Example of my count table:
S_rep1_batch1 S_rep2_batch1 S_rep1_batch2 S_rep2_batch2 S_rep3_batch2 . . .
Gene1 34 54 65 76 67
Gene2 87 77 90 35 19
Gene3 47 67 70 85 99
.
.
I would like to do Differentially Enrichment Analysis (DEA) between samples, also compare them based on gene expression profile (Heatmap and cluster based on a subset of gene list). To remove batch effect I have used RUVr
with k=13 from RUVSeq
R packages.
RUVr <- RUVSeq::RUVr(df, genes, k=13, res)
To calculate DEA between samples, I have used counts(RUVr)
to make DGEList and to make a gene expression profile and calculate TPM value, I have used normCounts(RUVr)
.
questions:
- normCounts(RUVr), is the correct input for calculating TPM?
- if I want to calculate the Average gene expression (Average TPM for each gene), can I get average for the same sample across different batches (e.g. S_batch1.batch2_averageTPM)? or I it is better to calculate for each batch separately (e.g. S_batch1_averageTPM; S_batch2_averageTPM)?

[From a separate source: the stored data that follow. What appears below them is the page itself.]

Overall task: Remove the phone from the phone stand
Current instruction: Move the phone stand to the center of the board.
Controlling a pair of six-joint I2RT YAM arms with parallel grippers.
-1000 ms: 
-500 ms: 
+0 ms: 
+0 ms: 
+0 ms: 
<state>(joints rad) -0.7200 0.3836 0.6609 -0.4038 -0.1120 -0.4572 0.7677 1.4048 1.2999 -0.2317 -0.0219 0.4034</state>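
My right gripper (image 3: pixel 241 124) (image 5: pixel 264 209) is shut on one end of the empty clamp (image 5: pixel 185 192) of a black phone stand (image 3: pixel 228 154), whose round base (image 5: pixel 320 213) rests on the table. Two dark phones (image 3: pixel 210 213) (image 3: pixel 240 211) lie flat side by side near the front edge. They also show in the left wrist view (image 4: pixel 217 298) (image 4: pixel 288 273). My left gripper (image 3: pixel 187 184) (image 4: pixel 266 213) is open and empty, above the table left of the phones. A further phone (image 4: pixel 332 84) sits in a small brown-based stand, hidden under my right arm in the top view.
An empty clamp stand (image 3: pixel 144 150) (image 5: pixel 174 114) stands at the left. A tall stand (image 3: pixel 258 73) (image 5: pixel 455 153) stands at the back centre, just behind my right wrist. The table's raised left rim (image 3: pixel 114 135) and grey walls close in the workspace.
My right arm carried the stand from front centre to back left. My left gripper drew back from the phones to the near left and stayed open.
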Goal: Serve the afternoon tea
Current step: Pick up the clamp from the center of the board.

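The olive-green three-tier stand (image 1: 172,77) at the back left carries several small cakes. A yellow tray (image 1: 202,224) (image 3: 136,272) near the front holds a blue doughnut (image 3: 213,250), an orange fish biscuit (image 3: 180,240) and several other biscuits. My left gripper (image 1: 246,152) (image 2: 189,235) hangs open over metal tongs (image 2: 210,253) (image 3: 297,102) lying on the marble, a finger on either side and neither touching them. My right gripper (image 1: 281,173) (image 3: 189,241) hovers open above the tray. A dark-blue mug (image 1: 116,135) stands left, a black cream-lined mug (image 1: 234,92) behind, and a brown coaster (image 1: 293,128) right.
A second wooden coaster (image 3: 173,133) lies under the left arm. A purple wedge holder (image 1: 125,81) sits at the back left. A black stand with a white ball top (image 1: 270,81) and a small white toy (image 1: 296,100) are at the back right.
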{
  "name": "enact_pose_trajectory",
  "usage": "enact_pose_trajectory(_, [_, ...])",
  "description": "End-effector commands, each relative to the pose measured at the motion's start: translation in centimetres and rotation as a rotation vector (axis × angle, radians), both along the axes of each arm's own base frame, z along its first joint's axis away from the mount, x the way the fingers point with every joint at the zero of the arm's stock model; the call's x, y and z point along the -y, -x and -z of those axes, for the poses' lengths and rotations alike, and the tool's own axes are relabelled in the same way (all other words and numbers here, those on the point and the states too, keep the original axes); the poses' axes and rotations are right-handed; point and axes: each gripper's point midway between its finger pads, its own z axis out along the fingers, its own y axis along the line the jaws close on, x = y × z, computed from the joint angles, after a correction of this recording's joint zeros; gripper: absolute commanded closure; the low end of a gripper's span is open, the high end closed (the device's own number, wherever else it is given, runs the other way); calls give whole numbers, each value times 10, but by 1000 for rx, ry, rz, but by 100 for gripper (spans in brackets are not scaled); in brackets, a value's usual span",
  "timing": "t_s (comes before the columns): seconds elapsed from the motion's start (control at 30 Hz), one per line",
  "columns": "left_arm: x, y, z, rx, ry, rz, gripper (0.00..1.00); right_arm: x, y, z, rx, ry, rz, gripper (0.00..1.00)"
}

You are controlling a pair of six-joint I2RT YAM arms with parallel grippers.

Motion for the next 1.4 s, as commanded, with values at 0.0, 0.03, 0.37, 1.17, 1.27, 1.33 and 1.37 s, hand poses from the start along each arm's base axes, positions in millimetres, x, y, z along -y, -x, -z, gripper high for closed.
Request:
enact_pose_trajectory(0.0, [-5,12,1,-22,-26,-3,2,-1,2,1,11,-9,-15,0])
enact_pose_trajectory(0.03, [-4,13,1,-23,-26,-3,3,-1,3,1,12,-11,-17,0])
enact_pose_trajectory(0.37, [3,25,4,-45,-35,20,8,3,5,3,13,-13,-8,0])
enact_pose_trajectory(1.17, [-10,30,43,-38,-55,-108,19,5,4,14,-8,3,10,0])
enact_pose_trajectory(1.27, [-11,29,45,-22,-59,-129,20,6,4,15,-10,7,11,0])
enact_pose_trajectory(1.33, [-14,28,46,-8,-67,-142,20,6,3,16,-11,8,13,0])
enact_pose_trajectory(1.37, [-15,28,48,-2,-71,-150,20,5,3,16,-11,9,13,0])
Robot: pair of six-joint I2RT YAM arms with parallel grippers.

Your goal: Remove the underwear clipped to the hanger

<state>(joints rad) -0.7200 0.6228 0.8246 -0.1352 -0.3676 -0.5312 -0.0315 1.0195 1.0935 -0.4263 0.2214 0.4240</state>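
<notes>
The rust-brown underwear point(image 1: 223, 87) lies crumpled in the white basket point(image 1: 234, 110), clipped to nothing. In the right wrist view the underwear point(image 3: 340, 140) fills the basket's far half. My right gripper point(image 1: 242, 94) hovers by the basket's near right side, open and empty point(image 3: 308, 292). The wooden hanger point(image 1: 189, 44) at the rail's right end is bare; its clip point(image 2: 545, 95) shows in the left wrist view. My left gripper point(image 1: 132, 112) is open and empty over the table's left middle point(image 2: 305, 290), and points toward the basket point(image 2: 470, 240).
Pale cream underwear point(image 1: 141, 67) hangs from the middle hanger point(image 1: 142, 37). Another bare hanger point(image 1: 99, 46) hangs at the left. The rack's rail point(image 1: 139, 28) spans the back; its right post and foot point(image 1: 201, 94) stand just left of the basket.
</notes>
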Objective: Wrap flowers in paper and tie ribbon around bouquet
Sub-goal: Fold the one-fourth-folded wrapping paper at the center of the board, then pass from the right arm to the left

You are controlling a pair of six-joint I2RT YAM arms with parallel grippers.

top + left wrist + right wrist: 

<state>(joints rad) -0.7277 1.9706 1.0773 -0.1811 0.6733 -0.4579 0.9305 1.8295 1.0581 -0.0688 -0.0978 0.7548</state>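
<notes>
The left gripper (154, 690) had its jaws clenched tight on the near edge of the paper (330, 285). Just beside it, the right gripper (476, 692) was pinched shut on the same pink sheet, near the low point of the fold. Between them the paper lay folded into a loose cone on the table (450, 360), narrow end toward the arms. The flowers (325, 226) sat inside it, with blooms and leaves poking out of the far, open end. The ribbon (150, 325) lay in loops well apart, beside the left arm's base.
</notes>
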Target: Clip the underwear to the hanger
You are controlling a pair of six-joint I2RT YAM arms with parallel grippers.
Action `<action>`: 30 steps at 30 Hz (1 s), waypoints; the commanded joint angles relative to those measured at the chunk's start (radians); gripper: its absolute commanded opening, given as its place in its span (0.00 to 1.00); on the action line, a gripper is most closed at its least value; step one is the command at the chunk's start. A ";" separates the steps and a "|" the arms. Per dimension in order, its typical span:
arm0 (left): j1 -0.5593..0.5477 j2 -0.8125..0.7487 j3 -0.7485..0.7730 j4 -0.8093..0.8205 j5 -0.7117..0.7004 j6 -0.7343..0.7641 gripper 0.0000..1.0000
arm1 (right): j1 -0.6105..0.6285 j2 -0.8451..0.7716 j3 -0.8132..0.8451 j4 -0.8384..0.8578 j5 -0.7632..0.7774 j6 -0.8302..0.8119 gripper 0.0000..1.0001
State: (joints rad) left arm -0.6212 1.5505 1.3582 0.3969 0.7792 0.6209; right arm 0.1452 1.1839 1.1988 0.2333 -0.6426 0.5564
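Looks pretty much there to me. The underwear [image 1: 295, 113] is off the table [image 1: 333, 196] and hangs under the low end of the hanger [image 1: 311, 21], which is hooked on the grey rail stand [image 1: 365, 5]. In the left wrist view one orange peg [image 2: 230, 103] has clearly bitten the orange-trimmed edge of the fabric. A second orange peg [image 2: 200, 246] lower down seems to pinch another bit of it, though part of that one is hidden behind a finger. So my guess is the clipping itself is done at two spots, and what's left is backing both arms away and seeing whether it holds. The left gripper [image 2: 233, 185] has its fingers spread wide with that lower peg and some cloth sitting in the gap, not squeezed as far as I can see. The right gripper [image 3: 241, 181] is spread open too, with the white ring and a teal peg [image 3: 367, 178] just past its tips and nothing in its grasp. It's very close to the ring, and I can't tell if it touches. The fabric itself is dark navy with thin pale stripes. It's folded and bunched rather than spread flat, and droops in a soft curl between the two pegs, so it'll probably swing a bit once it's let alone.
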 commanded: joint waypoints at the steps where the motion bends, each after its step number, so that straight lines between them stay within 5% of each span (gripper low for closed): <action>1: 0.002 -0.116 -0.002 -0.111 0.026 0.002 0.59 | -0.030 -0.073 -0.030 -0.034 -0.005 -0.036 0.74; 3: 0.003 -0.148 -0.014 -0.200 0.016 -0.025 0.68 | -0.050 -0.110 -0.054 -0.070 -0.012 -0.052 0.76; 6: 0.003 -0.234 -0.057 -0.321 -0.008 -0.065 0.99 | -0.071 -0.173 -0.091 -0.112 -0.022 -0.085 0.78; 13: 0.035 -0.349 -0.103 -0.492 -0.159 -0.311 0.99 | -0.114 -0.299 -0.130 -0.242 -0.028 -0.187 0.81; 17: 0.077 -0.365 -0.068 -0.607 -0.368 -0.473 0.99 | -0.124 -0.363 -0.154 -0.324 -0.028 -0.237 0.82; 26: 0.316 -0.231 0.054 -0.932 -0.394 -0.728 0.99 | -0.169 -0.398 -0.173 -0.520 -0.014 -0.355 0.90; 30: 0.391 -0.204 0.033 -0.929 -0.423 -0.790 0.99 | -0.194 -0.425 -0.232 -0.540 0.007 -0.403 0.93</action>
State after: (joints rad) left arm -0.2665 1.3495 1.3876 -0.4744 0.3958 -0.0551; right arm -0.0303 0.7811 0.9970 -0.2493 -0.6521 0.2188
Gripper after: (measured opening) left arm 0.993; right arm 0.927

- or it is better to get raw count table and calculate TPM, then get average TPM for each gene across each batch separately?
Does this setup even allow removal of any batch effect? You cannot just randomly collect samples from GEO and expect them to be as if you had produced them under the same conditions. You would need replicates of every group you're testing in every of those batches, is that the case?